## WHAT IS NEEDED
Copy out exactly, from the entries that follow, the line holding "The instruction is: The", the line holding "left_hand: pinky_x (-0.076", and all lines between them, but no pictures.

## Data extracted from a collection
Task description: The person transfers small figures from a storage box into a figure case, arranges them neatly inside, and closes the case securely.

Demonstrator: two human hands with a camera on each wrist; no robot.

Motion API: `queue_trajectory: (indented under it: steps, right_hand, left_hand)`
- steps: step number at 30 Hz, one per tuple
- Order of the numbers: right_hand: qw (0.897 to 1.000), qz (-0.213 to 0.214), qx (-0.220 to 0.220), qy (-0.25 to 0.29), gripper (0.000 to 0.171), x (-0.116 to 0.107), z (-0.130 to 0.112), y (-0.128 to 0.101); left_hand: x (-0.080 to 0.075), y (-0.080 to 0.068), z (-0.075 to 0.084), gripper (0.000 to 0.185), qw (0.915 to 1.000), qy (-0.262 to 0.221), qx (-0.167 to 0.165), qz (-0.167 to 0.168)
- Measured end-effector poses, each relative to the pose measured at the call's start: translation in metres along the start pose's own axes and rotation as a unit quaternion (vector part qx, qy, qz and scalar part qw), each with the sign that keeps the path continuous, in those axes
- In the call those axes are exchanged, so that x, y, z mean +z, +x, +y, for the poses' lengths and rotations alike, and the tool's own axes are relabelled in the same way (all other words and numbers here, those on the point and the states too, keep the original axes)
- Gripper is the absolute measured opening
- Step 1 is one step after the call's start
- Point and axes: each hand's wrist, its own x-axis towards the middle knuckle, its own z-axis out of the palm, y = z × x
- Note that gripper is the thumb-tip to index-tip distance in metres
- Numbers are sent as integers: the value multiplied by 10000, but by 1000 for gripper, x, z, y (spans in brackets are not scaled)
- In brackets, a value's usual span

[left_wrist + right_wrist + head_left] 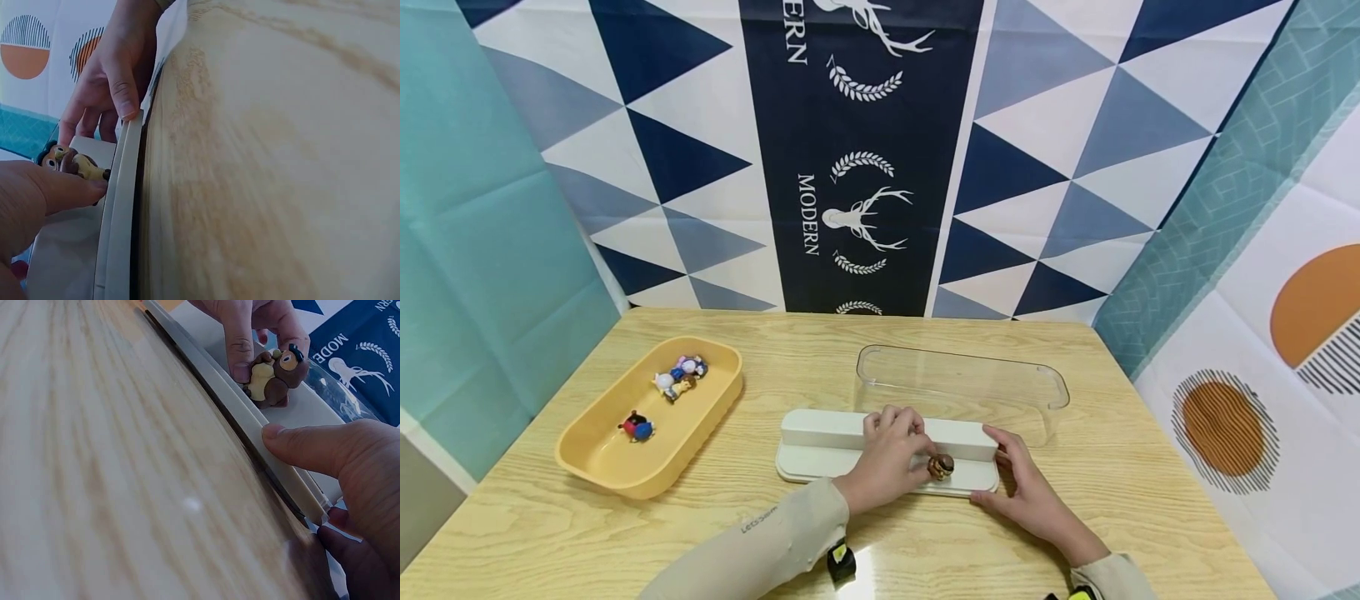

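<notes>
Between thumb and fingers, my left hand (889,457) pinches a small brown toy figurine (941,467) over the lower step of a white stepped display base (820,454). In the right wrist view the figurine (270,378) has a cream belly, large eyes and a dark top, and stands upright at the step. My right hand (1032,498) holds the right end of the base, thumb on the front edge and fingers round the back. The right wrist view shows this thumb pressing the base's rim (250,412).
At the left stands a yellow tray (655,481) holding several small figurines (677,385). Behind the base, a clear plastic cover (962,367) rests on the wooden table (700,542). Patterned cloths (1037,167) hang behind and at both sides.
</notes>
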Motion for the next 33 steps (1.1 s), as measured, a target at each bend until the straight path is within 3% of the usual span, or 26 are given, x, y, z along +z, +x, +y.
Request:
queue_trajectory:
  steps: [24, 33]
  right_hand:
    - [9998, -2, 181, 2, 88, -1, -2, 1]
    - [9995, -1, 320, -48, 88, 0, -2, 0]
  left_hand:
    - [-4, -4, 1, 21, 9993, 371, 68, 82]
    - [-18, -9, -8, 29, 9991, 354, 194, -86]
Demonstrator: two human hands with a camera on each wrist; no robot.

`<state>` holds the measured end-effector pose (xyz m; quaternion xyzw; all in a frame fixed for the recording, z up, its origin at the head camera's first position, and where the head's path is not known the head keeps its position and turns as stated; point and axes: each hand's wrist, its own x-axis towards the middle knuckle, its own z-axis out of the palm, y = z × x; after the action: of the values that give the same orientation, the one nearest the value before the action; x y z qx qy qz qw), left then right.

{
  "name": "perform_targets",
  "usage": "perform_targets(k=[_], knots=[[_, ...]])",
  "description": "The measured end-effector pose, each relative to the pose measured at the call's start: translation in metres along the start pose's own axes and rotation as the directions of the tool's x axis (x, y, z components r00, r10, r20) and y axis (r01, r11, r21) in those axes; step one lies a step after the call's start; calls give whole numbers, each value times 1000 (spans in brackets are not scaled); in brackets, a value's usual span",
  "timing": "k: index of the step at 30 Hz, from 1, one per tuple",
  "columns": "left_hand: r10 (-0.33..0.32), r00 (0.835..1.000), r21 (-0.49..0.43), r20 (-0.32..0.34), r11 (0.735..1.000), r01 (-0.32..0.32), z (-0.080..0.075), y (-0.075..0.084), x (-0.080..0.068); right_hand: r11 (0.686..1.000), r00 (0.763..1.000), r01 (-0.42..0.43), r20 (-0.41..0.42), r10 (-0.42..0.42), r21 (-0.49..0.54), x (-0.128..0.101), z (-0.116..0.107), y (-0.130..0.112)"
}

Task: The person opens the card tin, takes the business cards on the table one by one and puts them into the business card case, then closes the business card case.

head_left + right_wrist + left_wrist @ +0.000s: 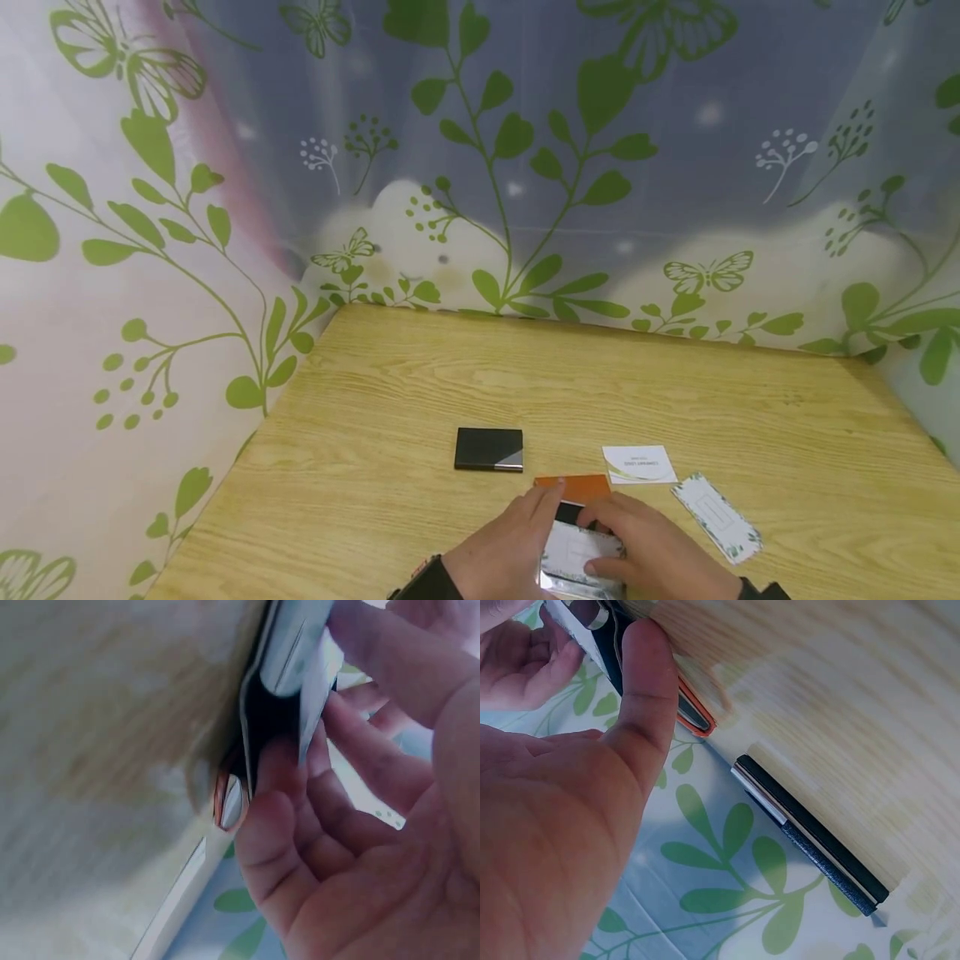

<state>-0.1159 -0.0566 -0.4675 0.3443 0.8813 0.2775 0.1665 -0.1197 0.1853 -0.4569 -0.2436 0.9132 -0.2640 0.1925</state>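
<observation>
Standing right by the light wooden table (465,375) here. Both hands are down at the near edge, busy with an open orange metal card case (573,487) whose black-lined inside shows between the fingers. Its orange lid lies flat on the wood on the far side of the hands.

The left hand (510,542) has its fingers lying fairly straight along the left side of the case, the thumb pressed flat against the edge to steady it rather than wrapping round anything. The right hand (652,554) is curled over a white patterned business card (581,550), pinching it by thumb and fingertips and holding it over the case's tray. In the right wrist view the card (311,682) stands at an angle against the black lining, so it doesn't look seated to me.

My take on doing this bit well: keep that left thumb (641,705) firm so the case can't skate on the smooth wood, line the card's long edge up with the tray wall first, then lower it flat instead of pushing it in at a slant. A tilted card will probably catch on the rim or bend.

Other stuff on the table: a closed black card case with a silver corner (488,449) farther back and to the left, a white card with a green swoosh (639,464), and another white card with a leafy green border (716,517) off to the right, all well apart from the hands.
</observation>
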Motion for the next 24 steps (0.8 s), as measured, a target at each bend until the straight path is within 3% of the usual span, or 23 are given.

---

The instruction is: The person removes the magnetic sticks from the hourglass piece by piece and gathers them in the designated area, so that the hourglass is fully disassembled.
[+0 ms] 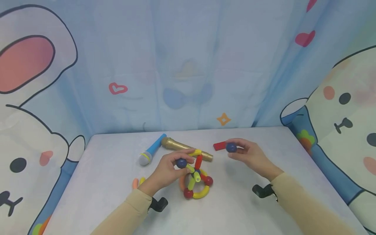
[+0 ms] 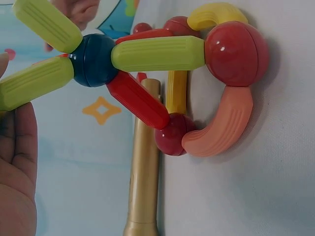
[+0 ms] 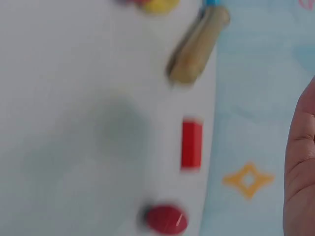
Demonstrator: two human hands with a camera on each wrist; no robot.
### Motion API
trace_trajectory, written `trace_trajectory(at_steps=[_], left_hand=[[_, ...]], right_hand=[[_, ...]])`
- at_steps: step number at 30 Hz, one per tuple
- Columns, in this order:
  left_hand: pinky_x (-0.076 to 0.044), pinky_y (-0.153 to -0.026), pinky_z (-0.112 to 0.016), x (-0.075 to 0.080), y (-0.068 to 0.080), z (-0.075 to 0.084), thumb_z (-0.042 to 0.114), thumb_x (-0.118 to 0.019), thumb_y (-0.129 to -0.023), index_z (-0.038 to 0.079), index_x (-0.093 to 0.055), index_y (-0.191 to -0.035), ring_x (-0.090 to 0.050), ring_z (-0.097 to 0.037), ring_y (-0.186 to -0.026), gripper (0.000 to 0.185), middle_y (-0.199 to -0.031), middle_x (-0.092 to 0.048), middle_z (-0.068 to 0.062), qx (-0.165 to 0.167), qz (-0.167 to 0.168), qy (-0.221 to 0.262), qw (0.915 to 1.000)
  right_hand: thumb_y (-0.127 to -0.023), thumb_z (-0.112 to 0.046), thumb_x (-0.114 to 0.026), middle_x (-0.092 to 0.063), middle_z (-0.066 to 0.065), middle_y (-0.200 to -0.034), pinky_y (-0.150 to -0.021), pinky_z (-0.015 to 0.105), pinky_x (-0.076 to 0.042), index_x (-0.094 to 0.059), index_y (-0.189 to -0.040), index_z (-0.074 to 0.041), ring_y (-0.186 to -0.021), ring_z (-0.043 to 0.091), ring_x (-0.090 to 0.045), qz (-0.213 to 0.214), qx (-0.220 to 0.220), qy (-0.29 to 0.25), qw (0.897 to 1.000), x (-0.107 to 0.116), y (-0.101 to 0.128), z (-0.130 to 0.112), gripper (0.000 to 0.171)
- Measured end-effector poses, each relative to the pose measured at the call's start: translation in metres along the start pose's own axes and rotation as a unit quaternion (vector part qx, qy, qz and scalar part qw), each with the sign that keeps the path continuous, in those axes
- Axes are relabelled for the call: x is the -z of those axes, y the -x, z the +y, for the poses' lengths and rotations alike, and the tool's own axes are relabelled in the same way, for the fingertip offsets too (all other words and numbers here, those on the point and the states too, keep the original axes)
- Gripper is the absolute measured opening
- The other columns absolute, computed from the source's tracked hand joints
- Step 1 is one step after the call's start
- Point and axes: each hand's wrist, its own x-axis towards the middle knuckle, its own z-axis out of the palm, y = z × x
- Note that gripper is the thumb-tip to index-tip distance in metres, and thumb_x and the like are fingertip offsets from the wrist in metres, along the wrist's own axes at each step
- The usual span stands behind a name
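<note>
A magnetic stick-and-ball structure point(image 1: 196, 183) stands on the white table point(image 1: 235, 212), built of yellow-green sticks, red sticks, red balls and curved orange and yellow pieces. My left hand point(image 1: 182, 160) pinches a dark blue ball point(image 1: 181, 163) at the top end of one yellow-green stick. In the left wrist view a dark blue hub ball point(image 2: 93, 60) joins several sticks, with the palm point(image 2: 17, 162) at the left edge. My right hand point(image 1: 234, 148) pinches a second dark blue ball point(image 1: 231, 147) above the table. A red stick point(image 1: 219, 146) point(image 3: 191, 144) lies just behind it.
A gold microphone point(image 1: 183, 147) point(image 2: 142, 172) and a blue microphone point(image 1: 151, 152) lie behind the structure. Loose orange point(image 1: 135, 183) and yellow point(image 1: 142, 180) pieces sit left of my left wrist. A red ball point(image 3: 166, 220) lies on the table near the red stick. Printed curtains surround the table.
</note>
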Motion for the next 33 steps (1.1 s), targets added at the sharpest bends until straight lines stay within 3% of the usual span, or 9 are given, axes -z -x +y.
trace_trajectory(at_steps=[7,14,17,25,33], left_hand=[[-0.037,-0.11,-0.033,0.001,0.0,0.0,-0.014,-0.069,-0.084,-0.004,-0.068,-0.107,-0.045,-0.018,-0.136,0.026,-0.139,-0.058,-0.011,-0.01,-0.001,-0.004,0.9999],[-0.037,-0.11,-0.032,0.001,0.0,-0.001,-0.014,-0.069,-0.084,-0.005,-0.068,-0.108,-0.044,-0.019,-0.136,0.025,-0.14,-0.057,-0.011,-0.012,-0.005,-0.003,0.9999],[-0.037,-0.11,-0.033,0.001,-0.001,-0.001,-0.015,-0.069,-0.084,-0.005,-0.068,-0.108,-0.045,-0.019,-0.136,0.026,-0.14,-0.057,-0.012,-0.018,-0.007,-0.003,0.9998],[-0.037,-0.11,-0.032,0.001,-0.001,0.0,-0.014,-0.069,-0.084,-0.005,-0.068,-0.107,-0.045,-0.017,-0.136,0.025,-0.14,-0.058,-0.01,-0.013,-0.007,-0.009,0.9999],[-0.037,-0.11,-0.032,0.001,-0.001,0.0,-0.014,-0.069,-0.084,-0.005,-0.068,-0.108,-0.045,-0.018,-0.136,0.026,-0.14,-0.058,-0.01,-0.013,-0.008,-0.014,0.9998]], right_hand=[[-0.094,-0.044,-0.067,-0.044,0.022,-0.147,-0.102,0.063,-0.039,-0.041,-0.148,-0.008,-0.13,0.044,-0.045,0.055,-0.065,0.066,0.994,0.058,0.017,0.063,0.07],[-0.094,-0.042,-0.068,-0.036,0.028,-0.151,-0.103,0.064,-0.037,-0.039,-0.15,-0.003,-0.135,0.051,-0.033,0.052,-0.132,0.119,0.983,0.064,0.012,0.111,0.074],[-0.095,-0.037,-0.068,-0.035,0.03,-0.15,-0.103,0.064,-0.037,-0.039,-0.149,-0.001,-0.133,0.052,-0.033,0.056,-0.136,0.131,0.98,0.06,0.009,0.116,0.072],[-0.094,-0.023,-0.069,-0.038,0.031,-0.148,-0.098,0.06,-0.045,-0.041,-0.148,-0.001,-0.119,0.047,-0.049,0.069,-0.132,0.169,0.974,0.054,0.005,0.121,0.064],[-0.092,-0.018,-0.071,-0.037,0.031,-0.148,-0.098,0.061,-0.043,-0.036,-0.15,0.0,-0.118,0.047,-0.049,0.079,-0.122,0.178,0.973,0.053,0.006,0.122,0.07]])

## EXERCISE OUTPUT
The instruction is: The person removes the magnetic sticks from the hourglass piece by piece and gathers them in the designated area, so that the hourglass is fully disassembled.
[+0 ms] 
[+0 ms] 
[+0 ms] 
Demonstrator: two human hands with a camera on each wrist; no robot.
### Motion API
trace_trajectory, written `trace_trajectory(at_steps=[_], left_hand=[[_, ...]], right_hand=[[_, ...]])`
- at_steps: step number at 30 Hz, one per tuple
- Columns, in this order:
  left_hand: pinky_x (-0.076 to 0.044), pinky_y (-0.153 to -0.026), pinky_z (-0.112 to 0.016), x (-0.075 to 0.080), y (-0.068 to 0.080), z (-0.075 to 0.084), thumb_z (-0.042 to 0.114), thumb_x (-0.118 to 0.019), thumb_y (-0.129 to -0.023), index_z (-0.038 to 0.079), index_x (-0.093 to 0.055), index_y (-0.191 to -0.035), ring_x (-0.090 to 0.050), ring_z (-0.097 to 0.037), ring_y (-0.186 to -0.026), gripper (0.000 to 0.185), middle_y (-0.199 to -0.031), middle_x (-0.092 to 0.048), middle_z (-0.068 to 0.062), qx (-0.165 to 0.167), qz (-0.167 to 0.168), qy (-0.221 to 0.262), qw (0.915 to 1.000)

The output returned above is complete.